Desweiteren widersprach die Gegenseite den Begründungen von Wiesenhof für den Sofortvollzug vollumfänglich. Die Produktionskapazität von Wiesenhof liege nicht so brach, wie es Wiesenhof im Antrag behauptete, da sogar noch exportiert wird und laut Zeitungsinterviews die Wiesenhof-Pressesprecherin kundtat, dass der Produktionsausfall wegen den Bränden durch andere Schlachtfabriken aufgefangen werden könne. Nebenbei wurde auch die reale Umsetzung für einen zeitnahen Neubau in Frage gestellt, da nach den zwei Schlachtfabrik-Bränden die VHV-Versicherung dem PHW-Konzern gekündigt hatte und es somit Schwierigkeiten geben könnte, einen Versicherungsschutz für die geplanten Baustellen zu vertretbaren Konditionen zu erhalten. Wiesenhofs Anwalt bestritt eine fehlende Versicherung dann auch erst gar nicht, sondern merkte lediglich an, dass eine Versicherung eine reine Unternehmensentscheidung ist.

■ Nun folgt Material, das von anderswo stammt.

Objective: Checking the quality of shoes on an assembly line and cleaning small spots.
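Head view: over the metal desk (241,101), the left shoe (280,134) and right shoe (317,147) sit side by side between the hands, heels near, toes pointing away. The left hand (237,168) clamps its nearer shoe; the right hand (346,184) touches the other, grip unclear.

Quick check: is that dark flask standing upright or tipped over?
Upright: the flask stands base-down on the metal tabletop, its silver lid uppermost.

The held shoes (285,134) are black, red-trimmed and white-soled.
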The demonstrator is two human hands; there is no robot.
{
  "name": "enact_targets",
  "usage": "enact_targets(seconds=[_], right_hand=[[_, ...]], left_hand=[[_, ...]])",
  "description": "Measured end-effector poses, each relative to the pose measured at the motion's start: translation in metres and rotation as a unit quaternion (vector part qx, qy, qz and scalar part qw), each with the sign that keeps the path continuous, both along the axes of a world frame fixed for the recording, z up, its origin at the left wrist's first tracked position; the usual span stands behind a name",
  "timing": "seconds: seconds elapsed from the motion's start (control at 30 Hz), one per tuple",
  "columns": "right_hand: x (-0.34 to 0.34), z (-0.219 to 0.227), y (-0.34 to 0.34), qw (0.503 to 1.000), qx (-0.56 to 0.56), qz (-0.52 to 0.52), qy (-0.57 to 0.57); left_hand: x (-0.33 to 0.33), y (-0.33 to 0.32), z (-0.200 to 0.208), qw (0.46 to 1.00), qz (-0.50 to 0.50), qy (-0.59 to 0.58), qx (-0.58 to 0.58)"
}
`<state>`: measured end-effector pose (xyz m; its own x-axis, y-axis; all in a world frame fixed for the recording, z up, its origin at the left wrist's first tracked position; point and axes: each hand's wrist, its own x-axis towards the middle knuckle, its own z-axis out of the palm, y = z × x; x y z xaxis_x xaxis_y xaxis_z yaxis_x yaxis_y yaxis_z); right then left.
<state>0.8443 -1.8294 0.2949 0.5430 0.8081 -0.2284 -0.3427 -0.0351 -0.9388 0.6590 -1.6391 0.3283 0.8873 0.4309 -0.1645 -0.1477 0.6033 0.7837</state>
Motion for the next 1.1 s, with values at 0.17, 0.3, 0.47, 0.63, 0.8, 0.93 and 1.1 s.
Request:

Ungefähr ein Jahr lang ging so der rechtliche Streit um den Sofortvollzug, bis das Gewerbeaufsichtsamt im Juli 2017 der Nienburger Geflügelspezialitäten mitteilte: „Ich rege an, den Antrag zurückzunehmen. Nach Prüfung der Sach- und Rechtslage halte ich die Erfolgsaussichten für eine Entscheidung im Interesse Ihrer Mandantin (Anm. KgT: Mandantin = Wiesenhof) für nicht gegeben.“ Diese angekündigte Ablehnung des Wiesenhof-Wunsches nach sofortigem Baubeginn wird unter anderem damit begründet, dass ein wirkliches Dringlichkeitsinteresse von Seiten Wiesenhofs vom Gewerbeaufsichtsamt nicht erkannt wurde, da Wiesenhof wohl seit dem 30ter Juni 2016 nicht weiter auf eine Entscheidung über den Anordnungsantrag hingewirkt hatte. Im August 2017 zog Wiesenhof in Holte seinen Antrag auf den Sofortvollzug zurück! So muss Wiesenhof nun noch etwas länger auf den Baubeginn ihres lang ersehnten Neubauprojektes warten. Neben der letztens erfolgten Teilstillegung der Wiesenhof-Fabrik in Niederlehme ist das ein weiterer kleiner Erfolg gegen Wiesenhofs Erweiterungspläne. Und da die Nienburger Geflügelspezialitäten nun aufgrund des ihr stetig entgegen kommenden Widerstands schon seit Jahren auf ihren Neubau warten muss, kann man nur hoffen und vor allem auch dafür sorgen, dass es auch in Zukunft so bleibt!